Road to Nowhere (I) (2010)
10/10
An American Masterpiece
15 September 2013
These days, American films which attract 'serious' critical attention tend to appear in a blaze of publicity, and are usually forgotten by the time the next self-declared 'masterpiece' is ready for consumption. Monte Hellman's ROAD TO NOWHERE took a different approach, quietly opening in a handful of US cinemas before being released on DVD. Yet in years to come, this will surely be regarded as the defining film of its era.

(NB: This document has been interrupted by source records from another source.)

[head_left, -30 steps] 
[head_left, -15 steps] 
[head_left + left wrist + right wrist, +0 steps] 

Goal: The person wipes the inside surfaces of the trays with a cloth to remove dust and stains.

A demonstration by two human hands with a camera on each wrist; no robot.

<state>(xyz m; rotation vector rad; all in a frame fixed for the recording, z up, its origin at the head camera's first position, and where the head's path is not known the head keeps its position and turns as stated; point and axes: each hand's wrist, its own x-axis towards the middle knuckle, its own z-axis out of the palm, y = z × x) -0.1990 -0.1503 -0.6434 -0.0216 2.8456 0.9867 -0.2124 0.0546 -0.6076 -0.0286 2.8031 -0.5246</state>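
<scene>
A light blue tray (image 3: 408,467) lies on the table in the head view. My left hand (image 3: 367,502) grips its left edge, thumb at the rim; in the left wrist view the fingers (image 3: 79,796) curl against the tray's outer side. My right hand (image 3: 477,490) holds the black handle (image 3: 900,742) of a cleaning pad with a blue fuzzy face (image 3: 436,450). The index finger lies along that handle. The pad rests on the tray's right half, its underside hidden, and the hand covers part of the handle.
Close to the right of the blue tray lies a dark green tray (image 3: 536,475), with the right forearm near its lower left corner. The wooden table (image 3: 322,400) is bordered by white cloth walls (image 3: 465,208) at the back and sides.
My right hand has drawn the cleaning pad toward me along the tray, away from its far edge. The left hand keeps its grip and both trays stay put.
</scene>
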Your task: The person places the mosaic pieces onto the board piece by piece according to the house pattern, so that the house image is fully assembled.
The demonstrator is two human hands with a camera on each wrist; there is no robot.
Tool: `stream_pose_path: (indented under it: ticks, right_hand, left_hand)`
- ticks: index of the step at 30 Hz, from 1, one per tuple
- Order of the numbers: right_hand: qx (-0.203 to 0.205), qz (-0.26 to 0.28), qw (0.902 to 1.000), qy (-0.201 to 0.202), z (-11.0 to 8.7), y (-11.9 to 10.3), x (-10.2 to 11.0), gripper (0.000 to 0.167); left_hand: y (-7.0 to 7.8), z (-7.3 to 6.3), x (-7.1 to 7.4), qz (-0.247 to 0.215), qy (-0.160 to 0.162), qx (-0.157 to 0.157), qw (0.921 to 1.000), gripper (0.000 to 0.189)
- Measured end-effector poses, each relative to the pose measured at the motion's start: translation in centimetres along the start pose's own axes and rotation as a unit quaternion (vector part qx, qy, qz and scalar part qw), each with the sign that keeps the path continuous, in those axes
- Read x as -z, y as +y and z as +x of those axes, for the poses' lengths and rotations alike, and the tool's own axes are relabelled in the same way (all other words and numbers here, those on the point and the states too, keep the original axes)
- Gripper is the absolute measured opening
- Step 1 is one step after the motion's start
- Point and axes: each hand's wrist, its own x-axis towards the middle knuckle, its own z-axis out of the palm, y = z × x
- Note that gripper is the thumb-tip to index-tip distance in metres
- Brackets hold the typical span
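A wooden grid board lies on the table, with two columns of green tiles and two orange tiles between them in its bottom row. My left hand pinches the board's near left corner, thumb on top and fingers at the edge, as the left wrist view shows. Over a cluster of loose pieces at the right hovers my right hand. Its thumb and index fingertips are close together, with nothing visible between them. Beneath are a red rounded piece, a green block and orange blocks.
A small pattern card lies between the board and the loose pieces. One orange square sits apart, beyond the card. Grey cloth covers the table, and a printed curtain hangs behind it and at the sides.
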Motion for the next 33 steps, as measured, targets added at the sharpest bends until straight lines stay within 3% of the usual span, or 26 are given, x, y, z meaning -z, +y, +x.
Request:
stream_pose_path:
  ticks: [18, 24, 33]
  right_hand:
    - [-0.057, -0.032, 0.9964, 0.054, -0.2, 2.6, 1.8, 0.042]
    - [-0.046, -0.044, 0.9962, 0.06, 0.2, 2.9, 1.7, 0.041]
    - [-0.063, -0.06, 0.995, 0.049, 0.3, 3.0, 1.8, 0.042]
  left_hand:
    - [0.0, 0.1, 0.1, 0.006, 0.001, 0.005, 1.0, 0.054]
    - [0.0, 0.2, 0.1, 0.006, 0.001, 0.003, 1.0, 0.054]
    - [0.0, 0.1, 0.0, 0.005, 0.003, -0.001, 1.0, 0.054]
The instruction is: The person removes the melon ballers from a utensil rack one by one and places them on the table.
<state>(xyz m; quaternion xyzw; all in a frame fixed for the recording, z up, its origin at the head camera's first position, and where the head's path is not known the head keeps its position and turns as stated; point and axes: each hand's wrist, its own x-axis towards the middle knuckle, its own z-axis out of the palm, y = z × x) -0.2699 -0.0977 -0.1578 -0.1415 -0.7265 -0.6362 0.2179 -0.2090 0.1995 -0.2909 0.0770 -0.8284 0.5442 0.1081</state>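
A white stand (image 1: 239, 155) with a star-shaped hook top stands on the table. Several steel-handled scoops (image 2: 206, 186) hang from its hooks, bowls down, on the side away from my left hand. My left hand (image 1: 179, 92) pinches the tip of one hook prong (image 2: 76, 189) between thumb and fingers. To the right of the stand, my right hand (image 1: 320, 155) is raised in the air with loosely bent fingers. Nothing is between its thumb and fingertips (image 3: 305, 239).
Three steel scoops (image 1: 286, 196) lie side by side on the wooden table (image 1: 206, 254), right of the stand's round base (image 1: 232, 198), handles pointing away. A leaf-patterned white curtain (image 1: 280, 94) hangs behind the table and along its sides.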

Indeed, it may well be the LAST YEAR AT MARIENBAD of our generation: an endlessly fascinating puzzle which resists easy comprehension, and whose solution, like Gatsby's green light, constantly "recedes before us," leaving us with the hope that "tomorrow we will run faster, stretch out our arms farther. . . . And then one fine morning—." For this is a cinematic masterpiece in a peculiarly American tradition: one that refuses to sit down and behave, but instead wanders restlessly in several directions, accruing, like Melville's White Whale, a range of possible meanings without ever definitively committing itself to any of them. This is not a film to be watched once and dismissed, but rather a work of art to live with, one that - like VERTIGO and CITIZEN KANE - should be returned to periodically in the hope not of finding the key to the Borgesian labyrinth, but rather of better comprehending the labyrinth's nature.